Task description:
Leave out the pictures, and write out exactly the lines from the beginning of the material to the line holding "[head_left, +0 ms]", that line included, and nothing else.

=== Exercise inputs ===

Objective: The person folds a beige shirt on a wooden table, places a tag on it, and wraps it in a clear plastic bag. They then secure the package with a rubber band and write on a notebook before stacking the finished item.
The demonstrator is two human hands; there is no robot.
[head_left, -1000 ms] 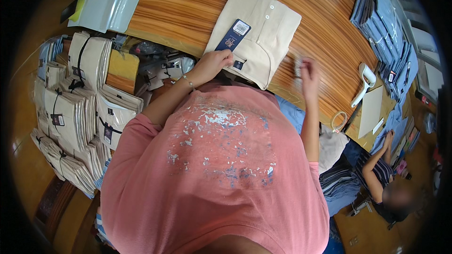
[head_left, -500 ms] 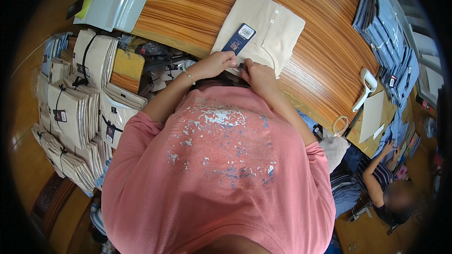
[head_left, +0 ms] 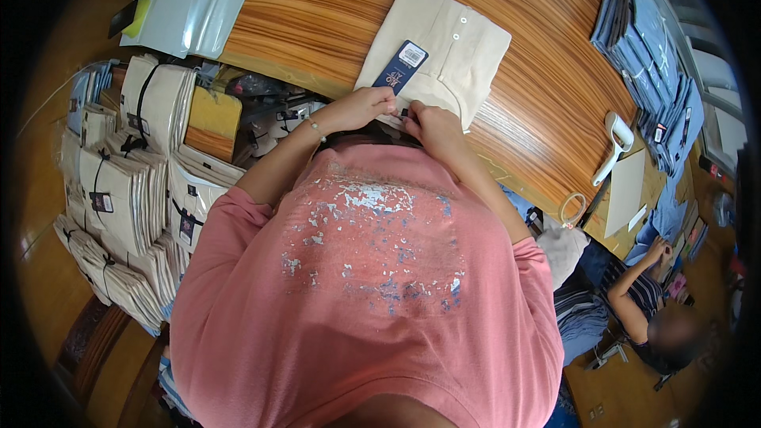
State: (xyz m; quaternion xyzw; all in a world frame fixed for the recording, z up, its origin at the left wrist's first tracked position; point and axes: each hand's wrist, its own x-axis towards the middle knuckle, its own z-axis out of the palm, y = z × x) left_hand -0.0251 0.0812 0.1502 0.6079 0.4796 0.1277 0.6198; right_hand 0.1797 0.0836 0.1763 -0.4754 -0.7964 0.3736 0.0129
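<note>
Across the far side of the room runs a long wooden table (head_left: 317,16), its striped grain bending with the lens. Near it, filling the middle, is the person's back in a pink shirt (head_left: 372,293) with a worn print. To the left, stacks of folded cream garments (head_left: 119,198), bound with dark bands, stand packed close together, down to the floor. At the far right edge of the table lies a row of folded blue garments (head_left: 646,55). At the near right another person (head_left: 650,309) sits low, one arm stretched toward things on the floor. On the far left of the table lies a pale plastic bag (head_left: 190,8).

At the table's near edge, straight ahead of the person, lies a folded cream shirt (head_left: 444,47) with buttons showing, a dark blue tag (head_left: 400,67) resting on its left part. The left hand (head_left: 361,107) and right hand (head_left: 428,123) meet at the shirt's near edge, fingers curled in narrow and pinching at something small and dark between them; what it is I cannot tell. Right of the shirt, well apart, lies a white handheld tool (head_left: 614,143), and just near of it a white card (head_left: 626,190).
</note>
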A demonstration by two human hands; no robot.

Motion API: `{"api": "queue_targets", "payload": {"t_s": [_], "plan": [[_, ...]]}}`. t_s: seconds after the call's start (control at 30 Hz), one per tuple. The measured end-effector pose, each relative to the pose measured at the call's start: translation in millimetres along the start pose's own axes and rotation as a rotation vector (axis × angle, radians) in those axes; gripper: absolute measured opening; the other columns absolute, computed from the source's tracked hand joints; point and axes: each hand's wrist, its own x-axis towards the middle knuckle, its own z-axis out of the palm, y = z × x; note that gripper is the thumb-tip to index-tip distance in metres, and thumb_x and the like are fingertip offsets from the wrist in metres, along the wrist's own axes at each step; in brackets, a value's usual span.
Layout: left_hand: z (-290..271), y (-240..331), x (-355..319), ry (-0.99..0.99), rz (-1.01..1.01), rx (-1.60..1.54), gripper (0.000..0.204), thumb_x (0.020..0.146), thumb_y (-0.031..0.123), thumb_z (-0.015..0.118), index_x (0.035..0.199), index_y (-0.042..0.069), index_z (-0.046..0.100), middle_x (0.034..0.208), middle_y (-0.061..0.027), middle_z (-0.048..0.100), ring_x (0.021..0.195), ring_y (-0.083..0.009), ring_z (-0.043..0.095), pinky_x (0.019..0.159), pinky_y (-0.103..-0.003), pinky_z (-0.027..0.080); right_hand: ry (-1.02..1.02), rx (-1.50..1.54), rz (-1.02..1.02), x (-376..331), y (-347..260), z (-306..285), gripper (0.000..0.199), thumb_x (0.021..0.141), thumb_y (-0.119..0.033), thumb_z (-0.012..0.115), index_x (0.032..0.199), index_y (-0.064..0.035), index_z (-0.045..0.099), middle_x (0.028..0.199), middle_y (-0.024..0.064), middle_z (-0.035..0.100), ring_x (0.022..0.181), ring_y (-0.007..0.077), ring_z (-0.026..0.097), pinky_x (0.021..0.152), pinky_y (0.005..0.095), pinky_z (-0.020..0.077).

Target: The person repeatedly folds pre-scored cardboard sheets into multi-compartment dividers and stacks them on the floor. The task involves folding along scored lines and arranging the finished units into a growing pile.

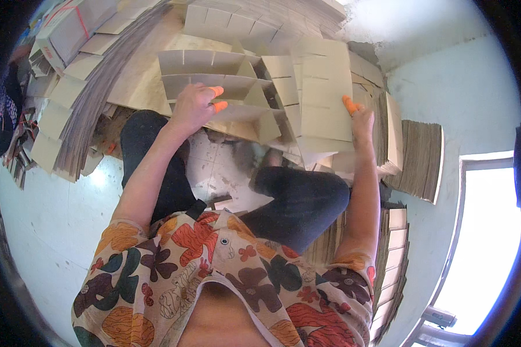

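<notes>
My left hand (pixel 198 105) is over the near side of an assembled cardboard divider grid (pixel 231 84), with orange covers on two fingertips. Those tips point right and are spread apart, with nothing visible between them. On the right, my right hand (pixel 361 122), also with orange fingertip covers, grips the right edge of a slotted cardboard sheet (pixel 325 87). The sheet's upper part is slightly blurred. It partly covers another slotted cardboard strip (pixel 282 87) beside the grid. The hidden side of the right-hand grip cannot be seen.
A long row of stacked cardboard strips (pixel 92 95) runs along the left, below a white carton (pixel 69 34). More stacks (pixel 421 159) stand at the right by the wall, and another stack (pixel 391 260) lies beside my right arm. My bent legs (pixel 301 202) frame the tiled floor.
</notes>
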Motion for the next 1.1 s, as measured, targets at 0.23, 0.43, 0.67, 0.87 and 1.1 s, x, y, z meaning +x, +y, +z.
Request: {"api": "queue_targets", "payload": {"t_s": [0.23,0.43,0.67,0.87,1.1], "plan": [[-6,-8,-7,0.025,0.005,0.045,0.032,0.072,0.024,0.072,0.095,0.002,0.066,0.077,-0.0131,0.063,0.077,-0.03,0.059,0.07,-0.04,0.045,-0.102,0.301,-0.064,-27,-15,1,0.023,0.084,-0.013,0.06,0.098,0.0037,0.068,0.075,0.0061,0.065,0.065,0.0096,0.056,0.058,0.0253,0.0459],[-4,-12,-9,-0.011,0.051,0.027,0.029,0.072,0.02,0.072,0.094,0.003,0.066,0.078,-0.0131,0.063,0.077,-0.0298,0.059,0.07,-0.04,0.046,0.139,0.325,-0.18,-28,-50,-25,0.02,0.083,-0.018,0.067,0.093,-0.0004,0.069,0.072,-0.0014,0.061,0.066,0.0059,0.051,0.06,0.0215,0.0431],[17,-32,-15,-0.056,0.077,0.058,0.008,0.073,0.012,0.065,0.078,0.007,0.065,0.071,-0.013,0.062,0.071,-0.0312,0.06,0.063,-0.043,0.046,0.005,0.275,-0.507,-64,-156,16,0.031,0.079,-0.013,0.072,0.105,0.0006,0.065,0.065,0.0026,0.06,0.059,0.0045,0.047,0.052,0.0243,0.0419],[21,-29,-11,-0.051,0.124,0.031,0.002,0.071,0.008,0.062,0.071,0.006,0.062,0.067,-0.0147,0.059,0.068,-0.0334,0.059,0.061,-0.043,0.046,-0.138,0.192,-0.677,-70,-187,52,0.031,0.077,-0.009,0.07,0.105,0.0008,0.064,0.062,0.0136,0.055,0.056,0.0176,0.047,0.051,0.0301,0.0417],[24,-33,-11,-0.115,0.07,0.084,0.011,0.072,0.011,0.068,0.08,0.006,0.063,0.071,-0.0125,0.061,0.073,-0.0312,0.059,0.063,-0.042,0.046,-0.237,0.075,-0.702,-66,-196,71,0.021,0.076,-0.007,0.066,0.095,0.0025,0.063,0.074,0.0264,0.058,0.069,0.0413,0.059,0.06,0.0417,0.0472]]}}
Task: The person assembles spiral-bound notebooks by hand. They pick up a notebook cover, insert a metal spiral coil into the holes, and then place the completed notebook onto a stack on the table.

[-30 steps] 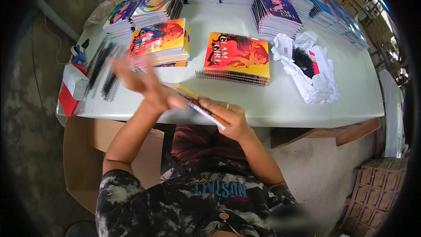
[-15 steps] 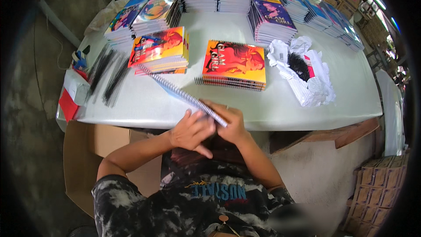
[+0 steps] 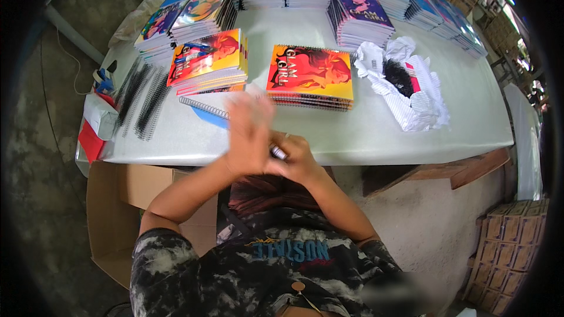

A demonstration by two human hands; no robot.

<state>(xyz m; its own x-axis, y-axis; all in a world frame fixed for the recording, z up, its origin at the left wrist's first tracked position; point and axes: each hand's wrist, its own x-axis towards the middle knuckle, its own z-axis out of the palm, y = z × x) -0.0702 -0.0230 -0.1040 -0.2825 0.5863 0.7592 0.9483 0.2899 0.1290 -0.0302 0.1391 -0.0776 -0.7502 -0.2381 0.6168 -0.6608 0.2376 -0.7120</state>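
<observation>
A spiral-bound notebook (image 3: 202,107) is held low over the table's front edge, its wire spine toward me and a bit of blue page or cover showing at the left. My right hand (image 3: 296,157) is closed round the near end of that spine. In front of the notebook, my left hand (image 3: 249,132) is raised with fingers stretched upward, blurred by motion, and hides the middle of it. Beyond my hands lies a pile of red and yellow notebooks (image 3: 311,76). Left of it, a similar pile (image 3: 220,53) has blue pen-like items (image 3: 194,53) on top.
Loose black binding coils (image 3: 147,103) lie at the table's left. Crumpled white paper (image 3: 420,108) holds more black coils (image 3: 399,77) at the right. Notebook stacks (image 3: 361,14) line the back of the white table (image 3: 446,144). An open cardboard box (image 3: 108,217) stands below, left.
My left hand has swung up from beside the spine, its fingers now pointing upward across the notebook. My right hand has moved slightly left and keeps its hold.
</observation>
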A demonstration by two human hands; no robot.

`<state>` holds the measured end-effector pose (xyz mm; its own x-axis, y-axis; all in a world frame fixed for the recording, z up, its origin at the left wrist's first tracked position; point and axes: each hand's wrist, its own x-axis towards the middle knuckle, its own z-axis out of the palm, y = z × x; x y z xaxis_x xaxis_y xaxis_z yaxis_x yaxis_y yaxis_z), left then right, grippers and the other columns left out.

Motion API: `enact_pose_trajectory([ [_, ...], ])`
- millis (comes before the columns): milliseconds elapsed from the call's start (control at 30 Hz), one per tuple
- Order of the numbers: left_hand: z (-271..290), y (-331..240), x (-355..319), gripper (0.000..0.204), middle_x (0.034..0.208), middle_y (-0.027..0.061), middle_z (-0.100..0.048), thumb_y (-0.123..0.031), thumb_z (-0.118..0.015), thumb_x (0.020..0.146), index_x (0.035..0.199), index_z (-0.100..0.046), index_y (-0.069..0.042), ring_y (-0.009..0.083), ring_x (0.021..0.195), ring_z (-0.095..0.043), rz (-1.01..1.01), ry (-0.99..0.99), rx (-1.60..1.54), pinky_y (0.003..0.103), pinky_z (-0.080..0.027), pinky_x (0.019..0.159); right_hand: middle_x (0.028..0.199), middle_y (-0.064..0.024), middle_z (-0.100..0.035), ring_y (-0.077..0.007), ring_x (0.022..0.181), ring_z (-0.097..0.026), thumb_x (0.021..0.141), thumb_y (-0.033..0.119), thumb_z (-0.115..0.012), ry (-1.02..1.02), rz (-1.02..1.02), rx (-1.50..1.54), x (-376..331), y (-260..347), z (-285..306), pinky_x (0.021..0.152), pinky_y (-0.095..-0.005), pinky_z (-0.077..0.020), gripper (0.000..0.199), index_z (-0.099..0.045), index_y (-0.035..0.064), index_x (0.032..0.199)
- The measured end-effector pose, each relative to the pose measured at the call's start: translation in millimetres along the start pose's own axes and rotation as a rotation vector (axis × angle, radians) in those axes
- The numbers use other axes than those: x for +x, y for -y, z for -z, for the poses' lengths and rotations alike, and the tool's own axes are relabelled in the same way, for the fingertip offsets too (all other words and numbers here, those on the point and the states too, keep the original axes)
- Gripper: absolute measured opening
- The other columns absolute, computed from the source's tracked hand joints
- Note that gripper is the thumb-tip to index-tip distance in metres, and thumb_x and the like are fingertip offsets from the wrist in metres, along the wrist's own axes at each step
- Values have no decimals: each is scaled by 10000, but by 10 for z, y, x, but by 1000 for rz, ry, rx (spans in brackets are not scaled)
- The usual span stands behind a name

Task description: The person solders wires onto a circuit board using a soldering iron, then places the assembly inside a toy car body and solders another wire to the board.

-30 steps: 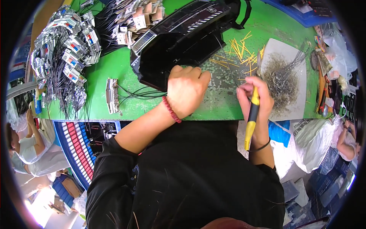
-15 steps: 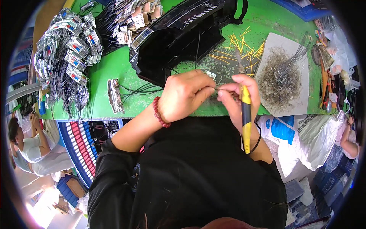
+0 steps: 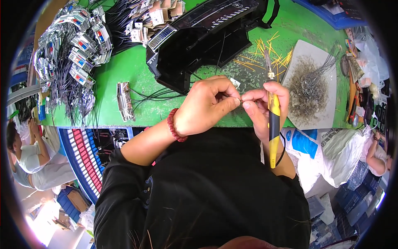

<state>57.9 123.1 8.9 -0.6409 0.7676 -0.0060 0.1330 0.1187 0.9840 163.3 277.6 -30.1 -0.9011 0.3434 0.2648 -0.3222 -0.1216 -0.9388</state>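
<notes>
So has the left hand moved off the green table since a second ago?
Yes. The left hand has lifted off the green table, back from the black housing toward the person, and now meets the right hand, fingers pinched together.

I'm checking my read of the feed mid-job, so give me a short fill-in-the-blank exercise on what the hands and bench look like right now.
1. The right hand holds a yellow-and-black handled tool whose tip points ____ from the person.
2. The left hand wears a bead bracelet coloured ____.
3. The worktable surface is ____.
4. The pale rectangular tray of wire scraps lies to the ____ of the black plastic housing.

Missing words: away; red; green; right
</notes>
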Motion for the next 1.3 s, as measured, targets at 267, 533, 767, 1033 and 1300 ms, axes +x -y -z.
enact_pose_trajectory([
  [267,7,131,15,68,837,-11,-613,-65,-665,914,921,-632,-6,53,775,-556,191,143,-512,226,-475,709,914,-131,-645,-179,862,-665,820,-57,-721,-11,72,147,18,-62,-23,760,-293,-548,565,-384,42,1263],
  [533,42,174,48,51,842,-5,-621,-48,-667,905,911,-635,-8,62,798,-565,158,239,-564,230,-481,739,917,-131,-645,-171,847,-660,826,-45,-723,22,90,162,29,-67,9,747,-290,-551,561,-390,52,1267],
  [767,52,77,20,71,837,2,-588,-73,-704,881,883,-659,-18,75,753,-539,86,137,-287,232,-449,684,905,-124,-655,-175,803,-668,802,-100,-696,69,284,-214,46,-60,55,709,-294,-550,458,-463,21,1178],
  [1033,40,65,16,83,790,63,-624,-73,-688,850,874,-662,2,160,729,-587,-19,39,16,286,-468,665,888,-91,-683,-134,761,-654,781,-73,-716,61,145,-338,20,11,47,658,-254,-521,482,-503,44,1197],
  [1300,114,22,74,139,763,120,-633,-154,-664,844,830,-666,-16,265,689,-629,64,149,121,353,-486,628,884,-68,-686,-123,771,-652,759,-50,-745,145,59,-362,119,115,119,682,-252,-513,485,-544,60,1186],
])
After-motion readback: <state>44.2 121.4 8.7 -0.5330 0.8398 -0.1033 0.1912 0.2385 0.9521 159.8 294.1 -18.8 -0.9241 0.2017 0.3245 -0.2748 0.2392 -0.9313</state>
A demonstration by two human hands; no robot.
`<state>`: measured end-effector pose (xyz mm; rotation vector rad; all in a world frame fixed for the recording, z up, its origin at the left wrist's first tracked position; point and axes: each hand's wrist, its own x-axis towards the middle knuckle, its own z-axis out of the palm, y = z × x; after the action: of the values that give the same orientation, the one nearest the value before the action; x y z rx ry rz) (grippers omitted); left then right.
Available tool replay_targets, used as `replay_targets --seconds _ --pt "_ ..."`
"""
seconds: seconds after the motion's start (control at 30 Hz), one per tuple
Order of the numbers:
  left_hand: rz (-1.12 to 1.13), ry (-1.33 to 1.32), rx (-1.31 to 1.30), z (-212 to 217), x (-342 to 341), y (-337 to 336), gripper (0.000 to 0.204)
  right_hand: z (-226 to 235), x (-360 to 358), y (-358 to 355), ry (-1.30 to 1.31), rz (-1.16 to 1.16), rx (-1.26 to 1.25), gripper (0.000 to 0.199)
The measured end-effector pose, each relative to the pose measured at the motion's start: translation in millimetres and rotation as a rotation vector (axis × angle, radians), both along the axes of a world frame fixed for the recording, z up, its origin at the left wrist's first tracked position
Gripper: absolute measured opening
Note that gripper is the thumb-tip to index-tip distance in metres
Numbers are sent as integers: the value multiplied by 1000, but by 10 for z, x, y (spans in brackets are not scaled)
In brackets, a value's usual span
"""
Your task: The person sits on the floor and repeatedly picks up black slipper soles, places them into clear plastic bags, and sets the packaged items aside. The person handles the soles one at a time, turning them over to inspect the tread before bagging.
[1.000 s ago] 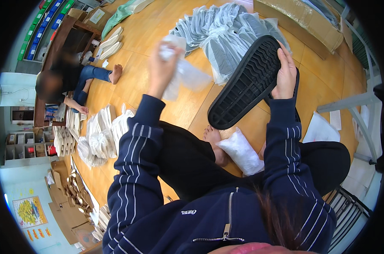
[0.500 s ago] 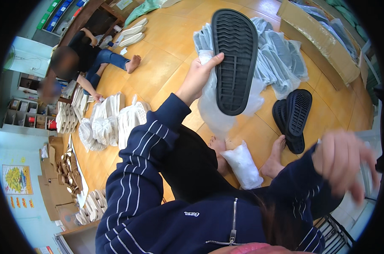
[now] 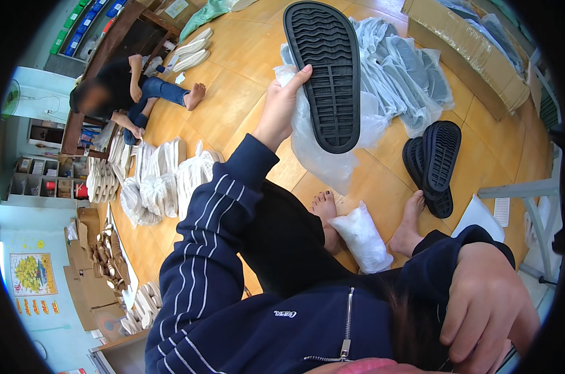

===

Task result:
Objective: The person folds a beige shirt on a wooden table, places a tag on it, and wraps it in a clear plastic bag. They then secure the package with a rubber band and write on a notebook before stacking the finished item.
The demonstrator is two human hands; there is no robot.
[head_left, -1000 ms] 
[head_left, -500 ms] 
[head_left, +0 ms] 

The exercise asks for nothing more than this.